__Your assignment__
The entries are to be printed again word for word, but no picture may appear.
-------- Source material --------
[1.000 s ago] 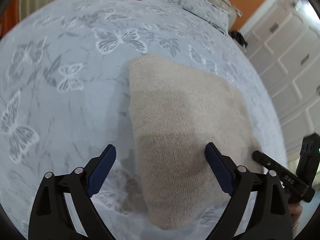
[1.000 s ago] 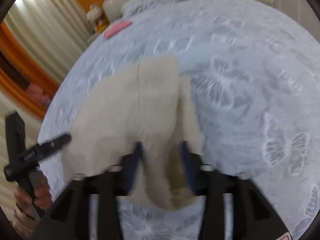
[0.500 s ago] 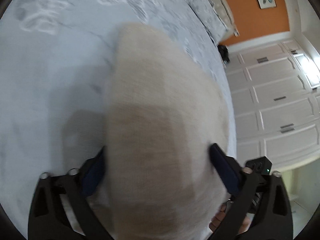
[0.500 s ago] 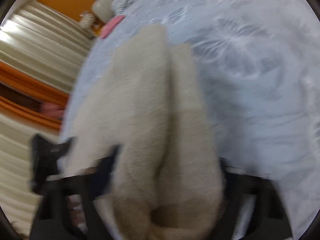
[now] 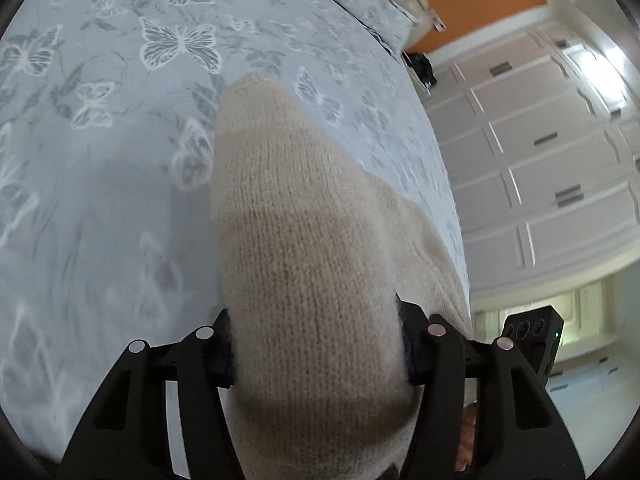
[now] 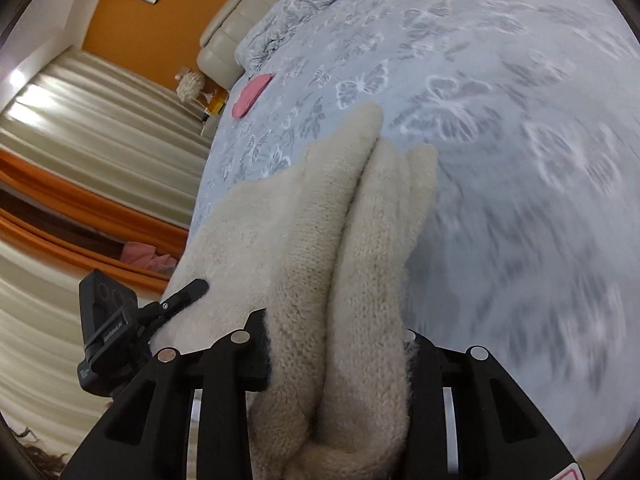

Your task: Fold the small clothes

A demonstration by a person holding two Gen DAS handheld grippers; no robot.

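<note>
A beige knitted garment [image 5: 296, 216] lies on the butterfly-print bedspread [image 5: 100, 208], its near edge lifted. My left gripper [image 5: 316, 344] is shut on its near left corner; the knit bulges between the jaws and hides the pads. My right gripper [image 6: 336, 352] is shut on the bunched, folded near right corner of the same garment [image 6: 328, 216]. The left gripper also shows in the right wrist view [image 6: 180, 300], pinching the cloth at the bed's edge. The right gripper's body shows at the lower right of the left wrist view [image 5: 532, 332].
A pink item [image 6: 252, 94] lies on the far side of the bed. Pillows and a cream headboard [image 6: 240, 16] stand at the back. White wardrobe doors [image 5: 540, 152] are to the right, curtains [image 6: 80, 152] to the left.
The left gripper went from open over the garment to shut on its near corner. Both grippers have lifted the near edge; the cloth now bulges up between the jaws.
</note>
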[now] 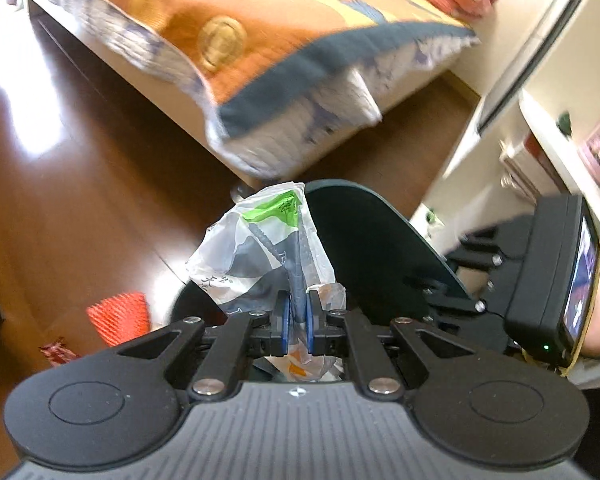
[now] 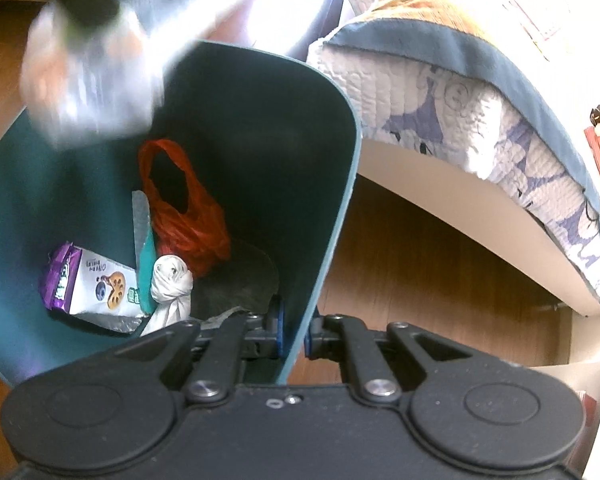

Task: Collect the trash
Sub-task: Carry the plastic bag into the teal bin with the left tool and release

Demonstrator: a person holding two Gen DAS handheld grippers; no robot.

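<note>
The bed (image 1: 300,20) is the biggest thing in both views, spread with an orange-patterned quilt (image 2: 480,12) edged in dark blue, its white quilted underside hanging over the pale frame above a brown wooden floor (image 1: 80,160).

Next in size is the dark teal trash bin (image 2: 332,184), standing on the floor just beside the bed. The right claw (image 2: 294,338) is pressed together on the bin's rim, one finger inside the wall and one outside. Down in the bin lie a red mesh bag (image 2: 188,220), a purple-and-white snack packet (image 2: 88,284), a knotted white wad of tissue or cloth (image 2: 170,280) and a strip of teal wrapper (image 2: 146,268), all crowded together on the bottom.

The left claw (image 1: 298,318) pinches a crumpled clear plastic wrapper (image 1: 260,248) with green and grey print. From the left wrist view the wrapper stands up from between the fingers, with the bin's dark rim (image 1: 360,232) just behind it (the right wrist view shows the same bundle as a pale blur over the bin's far-left edge).

On the floor to the left lie another piece of red mesh (image 1: 120,316) and, near it, a small red wrapper (image 1: 58,352).
</note>
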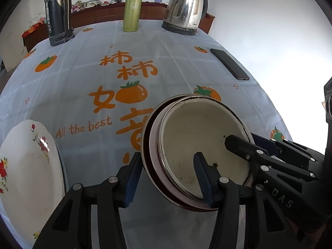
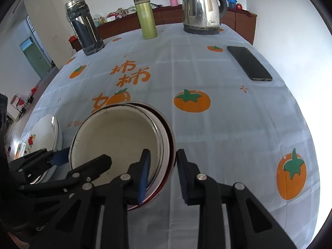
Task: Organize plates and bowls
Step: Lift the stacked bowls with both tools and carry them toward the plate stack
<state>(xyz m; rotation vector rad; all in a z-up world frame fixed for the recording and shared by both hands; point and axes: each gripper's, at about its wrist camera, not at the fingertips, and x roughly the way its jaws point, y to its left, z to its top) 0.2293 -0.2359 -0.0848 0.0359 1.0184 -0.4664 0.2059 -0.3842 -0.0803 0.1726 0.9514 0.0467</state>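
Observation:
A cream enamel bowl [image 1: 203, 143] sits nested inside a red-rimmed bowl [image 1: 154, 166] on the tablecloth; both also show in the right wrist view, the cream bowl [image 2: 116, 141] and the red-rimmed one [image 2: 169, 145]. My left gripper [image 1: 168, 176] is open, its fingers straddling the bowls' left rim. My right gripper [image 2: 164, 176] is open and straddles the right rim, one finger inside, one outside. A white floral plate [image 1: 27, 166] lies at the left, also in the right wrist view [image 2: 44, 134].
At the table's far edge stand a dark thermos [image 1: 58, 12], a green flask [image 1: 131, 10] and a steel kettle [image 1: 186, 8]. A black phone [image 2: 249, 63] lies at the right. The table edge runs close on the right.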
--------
__Response for this exercise__
[1.000 s ago] 
[1.000 s ago] 
[0.500 s ago] 
[0.500 s ago] 
[now] 
[now] 

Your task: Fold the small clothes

A demonstration by a person holding two Gen DAS handheld grippers; no robot.

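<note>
A beige knitted garment [image 5: 296, 216] lies on the butterfly-print bedspread [image 5: 100, 208], its near edge lifted. My left gripper [image 5: 316, 344] is shut on its near left corner; the knit bulges between the jaws and hides the pads. My right gripper [image 6: 336, 352] is shut on the bunched, folded near right corner of the same garment [image 6: 328, 216]. The left gripper also shows in the right wrist view [image 6: 180, 300], pinching the cloth at the bed's edge. The right gripper's body shows at the lower right of the left wrist view [image 5: 532, 332].
A pink item [image 6: 252, 94] lies on the far side of the bed. Pillows and a cream headboard [image 6: 240, 16] stand at the back. White wardrobe doors [image 5: 540, 152] are to the right, curtains [image 6: 80, 152] to the left.
The left gripper went from open over the garment to shut on its near corner. Both grippers have lifted the near edge; the cloth now bulges up between the jaws.
</note>
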[now] 
[now] 

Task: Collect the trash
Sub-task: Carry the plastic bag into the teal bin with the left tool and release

Demonstrator: a person holding two Gen DAS handheld grippers; no robot.

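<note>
The bed (image 1: 300,20) is the biggest thing in both views, spread with an orange-patterned quilt (image 2: 480,12) edged in dark blue, its white quilted underside hanging over the pale frame above a brown wooden floor (image 1: 80,160).

Next in size is the dark teal trash bin (image 2: 332,184), standing on the floor just beside the bed. The right claw (image 2: 294,338) is pressed together on the bin's rim, one finger inside the wall and one outside. Down in the bin lie a red mesh bag (image 2: 188,220), a purple-and-white snack packet (image 2: 88,284), a knotted white wad of tissue or cloth (image 2: 170,280) and a strip of teal wrapper (image 2: 146,268), all crowded together on the bottom.

The left claw (image 1: 298,318) pinches a crumpled clear plastic wrapper (image 1: 260,248) with green and grey print. From the left wrist view the wrapper stands up from between the fingers, with the bin's dark rim (image 1: 360,232) just behind it (the right wrist view shows the same bundle as a pale blur over the bin's far-left edge).

On the floor to the left lie another piece of red mesh (image 1: 120,316) and, near it, a small red wrapper (image 1: 58,352).
</note>
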Task: Organize plates and bowls
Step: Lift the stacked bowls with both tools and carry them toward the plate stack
<state>(xyz m; rotation vector rad; all in a z-up world frame fixed for the recording and shared by both hands; point and axes: each gripper's, at about its wrist camera, not at the fingertips, and x roughly the way its jaws point, y to its left, z to its top) 0.2293 -0.2359 -0.0848 0.0359 1.0184 -0.4664 0.2059 -0.3842 -0.0803 0.1726 0.9514 0.0467</state>
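Observation:
A cream enamel bowl [image 1: 203, 143] sits nested inside a red-rimmed bowl [image 1: 154, 166] on the tablecloth; both also show in the right wrist view, the cream bowl [image 2: 116, 141] and the red-rimmed one [image 2: 169, 145]. My left gripper [image 1: 168, 176] is open, its fingers straddling the bowls' left rim. My right gripper [image 2: 164, 176] is open and straddles the right rim, one finger inside, one outside. A white floral plate [image 1: 27, 166] lies at the left, also in the right wrist view [image 2: 44, 134].
At the table's far edge stand a dark thermos [image 1: 58, 12], a green flask [image 1: 131, 10] and a steel kettle [image 1: 186, 8]. A black phone [image 2: 249, 63] lies at the right. The table edge runs close on the right.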

The required output has been given in full.